* WHAT THIS TASK INVOLVES *
If a line of the records contains the word "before", list it.

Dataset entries
★ ★ ★ ★
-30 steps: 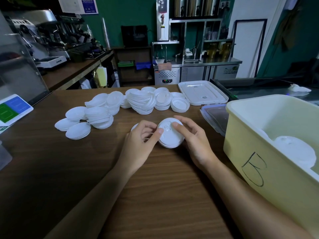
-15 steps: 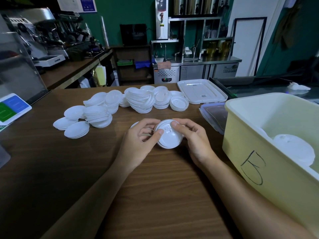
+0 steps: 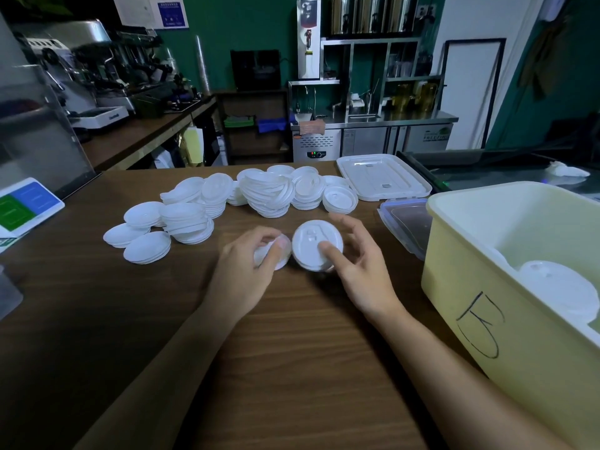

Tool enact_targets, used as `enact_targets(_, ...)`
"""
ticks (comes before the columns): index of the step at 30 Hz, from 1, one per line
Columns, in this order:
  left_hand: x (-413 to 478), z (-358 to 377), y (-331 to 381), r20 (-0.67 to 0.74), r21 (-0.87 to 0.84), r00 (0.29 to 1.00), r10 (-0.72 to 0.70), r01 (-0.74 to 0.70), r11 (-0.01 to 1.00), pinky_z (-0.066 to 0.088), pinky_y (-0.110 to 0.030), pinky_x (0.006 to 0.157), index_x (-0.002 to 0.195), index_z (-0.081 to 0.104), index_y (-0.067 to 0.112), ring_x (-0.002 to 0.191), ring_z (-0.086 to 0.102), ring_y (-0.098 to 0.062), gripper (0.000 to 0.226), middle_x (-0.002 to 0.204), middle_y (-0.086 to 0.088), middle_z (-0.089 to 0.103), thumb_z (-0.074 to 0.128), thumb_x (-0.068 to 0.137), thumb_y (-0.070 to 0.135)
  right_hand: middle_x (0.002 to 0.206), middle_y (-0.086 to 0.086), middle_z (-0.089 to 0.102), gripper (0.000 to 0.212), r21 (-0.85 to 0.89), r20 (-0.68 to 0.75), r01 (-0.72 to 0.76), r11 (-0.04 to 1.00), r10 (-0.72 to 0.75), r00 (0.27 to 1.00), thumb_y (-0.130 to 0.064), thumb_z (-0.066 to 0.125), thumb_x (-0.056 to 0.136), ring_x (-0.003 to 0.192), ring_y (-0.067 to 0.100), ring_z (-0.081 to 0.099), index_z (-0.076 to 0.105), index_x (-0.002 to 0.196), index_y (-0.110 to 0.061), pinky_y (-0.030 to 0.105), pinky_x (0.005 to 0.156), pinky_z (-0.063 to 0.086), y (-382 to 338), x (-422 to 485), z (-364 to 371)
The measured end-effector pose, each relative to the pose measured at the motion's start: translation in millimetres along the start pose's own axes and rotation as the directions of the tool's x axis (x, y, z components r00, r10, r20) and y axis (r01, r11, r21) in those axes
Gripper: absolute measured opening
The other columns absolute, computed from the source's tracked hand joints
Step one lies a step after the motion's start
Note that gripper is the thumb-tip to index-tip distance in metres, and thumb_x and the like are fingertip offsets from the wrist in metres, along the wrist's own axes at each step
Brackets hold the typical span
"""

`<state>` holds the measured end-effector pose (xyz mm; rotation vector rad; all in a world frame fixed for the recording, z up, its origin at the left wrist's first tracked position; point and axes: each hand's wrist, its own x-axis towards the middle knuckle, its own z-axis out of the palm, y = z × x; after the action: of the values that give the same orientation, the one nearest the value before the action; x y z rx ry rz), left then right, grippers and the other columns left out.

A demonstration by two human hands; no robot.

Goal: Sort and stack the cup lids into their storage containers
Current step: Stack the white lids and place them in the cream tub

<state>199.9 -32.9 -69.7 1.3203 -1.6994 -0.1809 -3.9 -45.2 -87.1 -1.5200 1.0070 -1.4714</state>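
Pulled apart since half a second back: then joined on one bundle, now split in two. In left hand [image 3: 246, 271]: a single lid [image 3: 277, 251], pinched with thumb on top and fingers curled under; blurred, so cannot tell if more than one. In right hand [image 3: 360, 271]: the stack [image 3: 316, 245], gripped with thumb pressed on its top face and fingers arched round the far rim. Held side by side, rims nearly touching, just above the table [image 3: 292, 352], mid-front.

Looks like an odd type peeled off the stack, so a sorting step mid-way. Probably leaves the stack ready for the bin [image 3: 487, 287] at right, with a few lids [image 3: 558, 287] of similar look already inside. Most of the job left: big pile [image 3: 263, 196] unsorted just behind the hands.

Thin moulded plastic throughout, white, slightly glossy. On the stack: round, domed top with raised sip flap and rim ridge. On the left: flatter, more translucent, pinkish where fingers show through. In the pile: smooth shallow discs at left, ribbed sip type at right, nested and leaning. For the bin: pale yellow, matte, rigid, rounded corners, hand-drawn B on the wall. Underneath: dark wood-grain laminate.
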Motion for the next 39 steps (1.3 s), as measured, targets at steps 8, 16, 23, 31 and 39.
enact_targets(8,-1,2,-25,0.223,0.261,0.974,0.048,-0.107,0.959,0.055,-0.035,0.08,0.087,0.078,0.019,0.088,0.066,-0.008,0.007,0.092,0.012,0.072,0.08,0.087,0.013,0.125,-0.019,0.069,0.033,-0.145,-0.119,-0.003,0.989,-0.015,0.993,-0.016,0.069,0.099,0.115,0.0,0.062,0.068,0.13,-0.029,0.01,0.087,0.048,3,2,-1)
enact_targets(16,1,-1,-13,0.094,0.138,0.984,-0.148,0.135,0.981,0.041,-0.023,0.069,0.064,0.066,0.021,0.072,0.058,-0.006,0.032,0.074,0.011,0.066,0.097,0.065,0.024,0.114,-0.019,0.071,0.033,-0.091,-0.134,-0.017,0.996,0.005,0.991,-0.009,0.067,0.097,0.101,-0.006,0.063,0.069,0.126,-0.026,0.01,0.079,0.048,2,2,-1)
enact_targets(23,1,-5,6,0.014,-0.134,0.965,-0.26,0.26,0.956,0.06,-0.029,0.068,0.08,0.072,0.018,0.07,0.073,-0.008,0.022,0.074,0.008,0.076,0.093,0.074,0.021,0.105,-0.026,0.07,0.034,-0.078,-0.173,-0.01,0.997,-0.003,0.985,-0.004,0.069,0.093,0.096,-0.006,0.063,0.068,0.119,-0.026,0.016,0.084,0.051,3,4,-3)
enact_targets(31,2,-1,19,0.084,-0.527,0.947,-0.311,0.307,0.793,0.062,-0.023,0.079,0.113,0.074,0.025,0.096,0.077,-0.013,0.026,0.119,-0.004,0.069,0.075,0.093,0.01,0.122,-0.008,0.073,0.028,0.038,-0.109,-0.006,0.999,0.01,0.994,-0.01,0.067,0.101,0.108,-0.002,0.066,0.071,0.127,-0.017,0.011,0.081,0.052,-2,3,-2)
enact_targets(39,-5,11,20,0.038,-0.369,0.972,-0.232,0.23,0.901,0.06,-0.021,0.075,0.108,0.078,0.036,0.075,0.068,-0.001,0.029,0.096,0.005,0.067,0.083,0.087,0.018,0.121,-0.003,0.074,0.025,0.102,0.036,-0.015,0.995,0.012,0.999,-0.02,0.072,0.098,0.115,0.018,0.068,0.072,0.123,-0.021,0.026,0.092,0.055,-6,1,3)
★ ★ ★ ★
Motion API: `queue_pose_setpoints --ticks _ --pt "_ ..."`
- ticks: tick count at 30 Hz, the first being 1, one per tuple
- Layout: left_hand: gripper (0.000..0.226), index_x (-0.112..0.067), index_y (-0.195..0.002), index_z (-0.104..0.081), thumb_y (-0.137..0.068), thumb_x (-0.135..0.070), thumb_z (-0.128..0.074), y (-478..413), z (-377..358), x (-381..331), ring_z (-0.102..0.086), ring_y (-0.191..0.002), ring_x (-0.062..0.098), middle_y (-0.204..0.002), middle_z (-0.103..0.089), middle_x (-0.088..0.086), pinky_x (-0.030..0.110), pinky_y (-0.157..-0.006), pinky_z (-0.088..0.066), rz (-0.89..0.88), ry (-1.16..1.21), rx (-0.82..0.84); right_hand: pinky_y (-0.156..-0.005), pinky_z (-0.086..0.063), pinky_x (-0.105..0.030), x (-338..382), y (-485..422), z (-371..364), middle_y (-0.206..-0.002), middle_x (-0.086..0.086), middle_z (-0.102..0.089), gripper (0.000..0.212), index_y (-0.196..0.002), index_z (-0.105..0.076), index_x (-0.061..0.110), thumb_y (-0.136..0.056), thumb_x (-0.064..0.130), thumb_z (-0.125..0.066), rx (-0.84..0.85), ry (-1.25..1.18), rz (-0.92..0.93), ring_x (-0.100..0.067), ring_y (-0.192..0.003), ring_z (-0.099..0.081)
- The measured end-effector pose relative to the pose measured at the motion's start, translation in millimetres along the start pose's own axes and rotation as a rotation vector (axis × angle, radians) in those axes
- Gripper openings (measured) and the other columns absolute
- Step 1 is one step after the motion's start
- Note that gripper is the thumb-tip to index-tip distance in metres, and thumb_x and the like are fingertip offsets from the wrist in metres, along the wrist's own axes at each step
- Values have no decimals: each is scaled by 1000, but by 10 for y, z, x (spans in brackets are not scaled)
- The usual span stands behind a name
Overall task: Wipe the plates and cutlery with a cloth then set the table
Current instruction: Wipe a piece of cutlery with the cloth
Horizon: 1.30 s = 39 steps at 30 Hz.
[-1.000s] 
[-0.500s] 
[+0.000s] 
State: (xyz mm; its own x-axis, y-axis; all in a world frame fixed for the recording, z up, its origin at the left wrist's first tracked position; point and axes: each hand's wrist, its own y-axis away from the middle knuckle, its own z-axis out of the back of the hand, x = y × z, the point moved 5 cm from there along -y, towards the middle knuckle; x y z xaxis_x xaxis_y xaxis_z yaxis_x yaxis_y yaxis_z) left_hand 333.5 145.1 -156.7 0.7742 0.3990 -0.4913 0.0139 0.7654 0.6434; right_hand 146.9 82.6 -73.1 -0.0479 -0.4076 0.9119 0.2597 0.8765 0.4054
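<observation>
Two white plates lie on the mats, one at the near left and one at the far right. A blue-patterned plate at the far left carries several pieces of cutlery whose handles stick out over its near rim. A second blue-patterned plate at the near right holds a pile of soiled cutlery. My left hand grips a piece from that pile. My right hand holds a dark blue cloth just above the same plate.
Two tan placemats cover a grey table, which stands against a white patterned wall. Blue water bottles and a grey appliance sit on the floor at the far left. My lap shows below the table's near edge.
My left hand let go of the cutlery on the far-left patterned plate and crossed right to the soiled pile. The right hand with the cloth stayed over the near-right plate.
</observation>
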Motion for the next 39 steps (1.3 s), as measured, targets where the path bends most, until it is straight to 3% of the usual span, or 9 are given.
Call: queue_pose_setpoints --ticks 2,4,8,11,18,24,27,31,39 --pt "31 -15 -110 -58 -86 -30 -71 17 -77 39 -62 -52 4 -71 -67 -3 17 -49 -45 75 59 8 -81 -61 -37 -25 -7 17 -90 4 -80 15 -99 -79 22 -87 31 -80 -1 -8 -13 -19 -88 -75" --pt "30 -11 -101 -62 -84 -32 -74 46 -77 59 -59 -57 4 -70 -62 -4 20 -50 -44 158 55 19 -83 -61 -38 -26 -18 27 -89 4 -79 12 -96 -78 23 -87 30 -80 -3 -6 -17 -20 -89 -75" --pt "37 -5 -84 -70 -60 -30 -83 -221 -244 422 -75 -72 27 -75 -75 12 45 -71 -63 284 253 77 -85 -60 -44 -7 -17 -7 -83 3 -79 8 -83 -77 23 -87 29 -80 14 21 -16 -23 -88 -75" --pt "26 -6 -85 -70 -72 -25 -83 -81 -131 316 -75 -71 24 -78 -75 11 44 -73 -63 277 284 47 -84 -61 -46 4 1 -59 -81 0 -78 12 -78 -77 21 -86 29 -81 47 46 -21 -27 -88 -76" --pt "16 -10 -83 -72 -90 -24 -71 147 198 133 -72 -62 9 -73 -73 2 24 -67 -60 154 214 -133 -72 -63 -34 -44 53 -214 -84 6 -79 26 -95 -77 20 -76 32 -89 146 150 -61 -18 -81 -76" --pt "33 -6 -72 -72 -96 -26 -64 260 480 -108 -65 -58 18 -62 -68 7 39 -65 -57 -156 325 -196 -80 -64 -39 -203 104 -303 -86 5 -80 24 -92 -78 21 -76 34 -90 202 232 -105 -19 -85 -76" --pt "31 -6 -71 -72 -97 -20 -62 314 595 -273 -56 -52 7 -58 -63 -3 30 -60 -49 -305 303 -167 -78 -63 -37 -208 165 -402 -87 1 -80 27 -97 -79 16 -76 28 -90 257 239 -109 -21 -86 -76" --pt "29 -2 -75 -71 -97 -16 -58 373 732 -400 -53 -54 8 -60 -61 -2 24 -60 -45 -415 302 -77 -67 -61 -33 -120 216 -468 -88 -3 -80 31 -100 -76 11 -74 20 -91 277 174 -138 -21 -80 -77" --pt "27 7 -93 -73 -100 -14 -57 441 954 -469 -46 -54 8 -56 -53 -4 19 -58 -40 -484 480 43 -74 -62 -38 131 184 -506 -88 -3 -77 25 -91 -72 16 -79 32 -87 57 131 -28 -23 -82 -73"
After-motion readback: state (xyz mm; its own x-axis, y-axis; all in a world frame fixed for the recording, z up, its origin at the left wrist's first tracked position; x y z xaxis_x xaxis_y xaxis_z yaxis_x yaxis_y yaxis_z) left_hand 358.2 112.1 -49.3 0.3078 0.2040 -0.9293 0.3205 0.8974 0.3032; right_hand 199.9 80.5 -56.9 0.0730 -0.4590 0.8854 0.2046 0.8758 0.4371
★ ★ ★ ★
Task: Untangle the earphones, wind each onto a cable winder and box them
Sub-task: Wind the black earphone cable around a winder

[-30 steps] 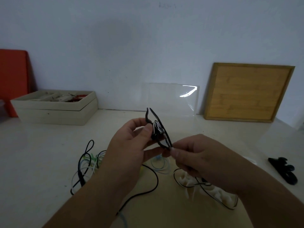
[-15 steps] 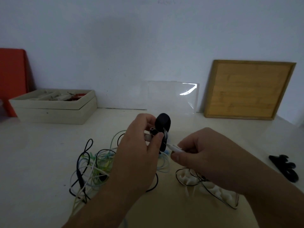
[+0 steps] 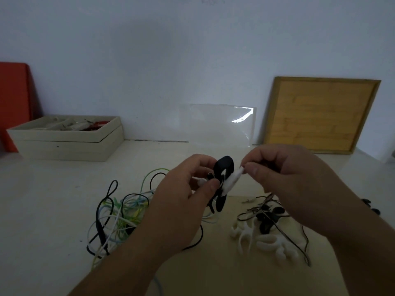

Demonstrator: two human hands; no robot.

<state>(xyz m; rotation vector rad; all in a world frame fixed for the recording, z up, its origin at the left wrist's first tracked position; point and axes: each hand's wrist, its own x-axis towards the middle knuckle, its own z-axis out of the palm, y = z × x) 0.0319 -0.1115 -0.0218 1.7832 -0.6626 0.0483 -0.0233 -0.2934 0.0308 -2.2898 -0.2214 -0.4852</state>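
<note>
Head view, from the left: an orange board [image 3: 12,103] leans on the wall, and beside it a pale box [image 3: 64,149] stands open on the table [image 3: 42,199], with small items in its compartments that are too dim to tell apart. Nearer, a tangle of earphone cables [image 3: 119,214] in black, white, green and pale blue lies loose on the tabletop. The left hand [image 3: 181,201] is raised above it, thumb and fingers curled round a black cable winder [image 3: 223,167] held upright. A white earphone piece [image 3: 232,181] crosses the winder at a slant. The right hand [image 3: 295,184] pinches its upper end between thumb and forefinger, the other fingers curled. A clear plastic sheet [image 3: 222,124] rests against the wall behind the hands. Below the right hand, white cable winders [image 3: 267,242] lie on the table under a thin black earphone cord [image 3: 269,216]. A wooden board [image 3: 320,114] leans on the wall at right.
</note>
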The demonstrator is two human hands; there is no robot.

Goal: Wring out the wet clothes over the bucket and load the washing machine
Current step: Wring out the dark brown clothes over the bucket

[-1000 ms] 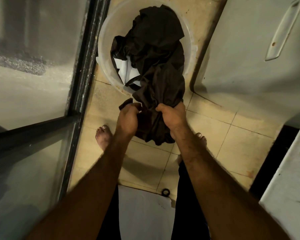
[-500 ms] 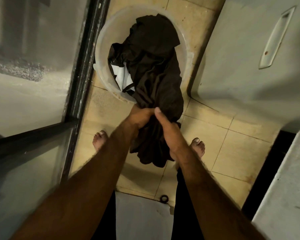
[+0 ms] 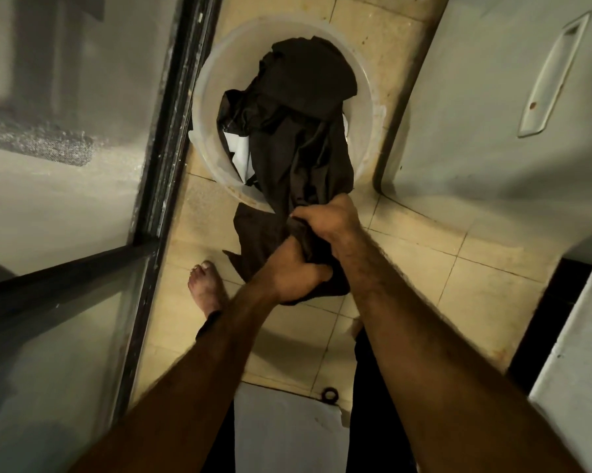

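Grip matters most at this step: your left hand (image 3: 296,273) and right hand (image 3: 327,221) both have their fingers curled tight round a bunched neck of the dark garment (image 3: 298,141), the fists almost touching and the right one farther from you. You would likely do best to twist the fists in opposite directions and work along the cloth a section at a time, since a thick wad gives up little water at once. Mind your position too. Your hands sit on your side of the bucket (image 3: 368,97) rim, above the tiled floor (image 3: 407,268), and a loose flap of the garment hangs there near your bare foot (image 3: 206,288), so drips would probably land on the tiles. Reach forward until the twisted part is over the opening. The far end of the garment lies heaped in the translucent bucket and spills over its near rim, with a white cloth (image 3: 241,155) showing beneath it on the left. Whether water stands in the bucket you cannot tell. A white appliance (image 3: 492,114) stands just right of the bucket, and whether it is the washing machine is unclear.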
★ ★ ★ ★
* REPLY TO THE EXERCISE *
ticks (comes before the columns): index of the step at 30 Hz, from 1, one per line
`<state>` holds the measured end-effector pose (xyz mm; rotation vector rad; all in a world frame fixed for the recording, z up, its origin at the left wrist's first tracked position; point and axes: each hand's wrist, its own x-axis towards the middle knuckle, its own z-axis out of the palm, y = z × x; after the action: of the values that give the same orientation, the one nearest the value before the action; x y z rx ry rz), left then right, grippers and the other columns left out.

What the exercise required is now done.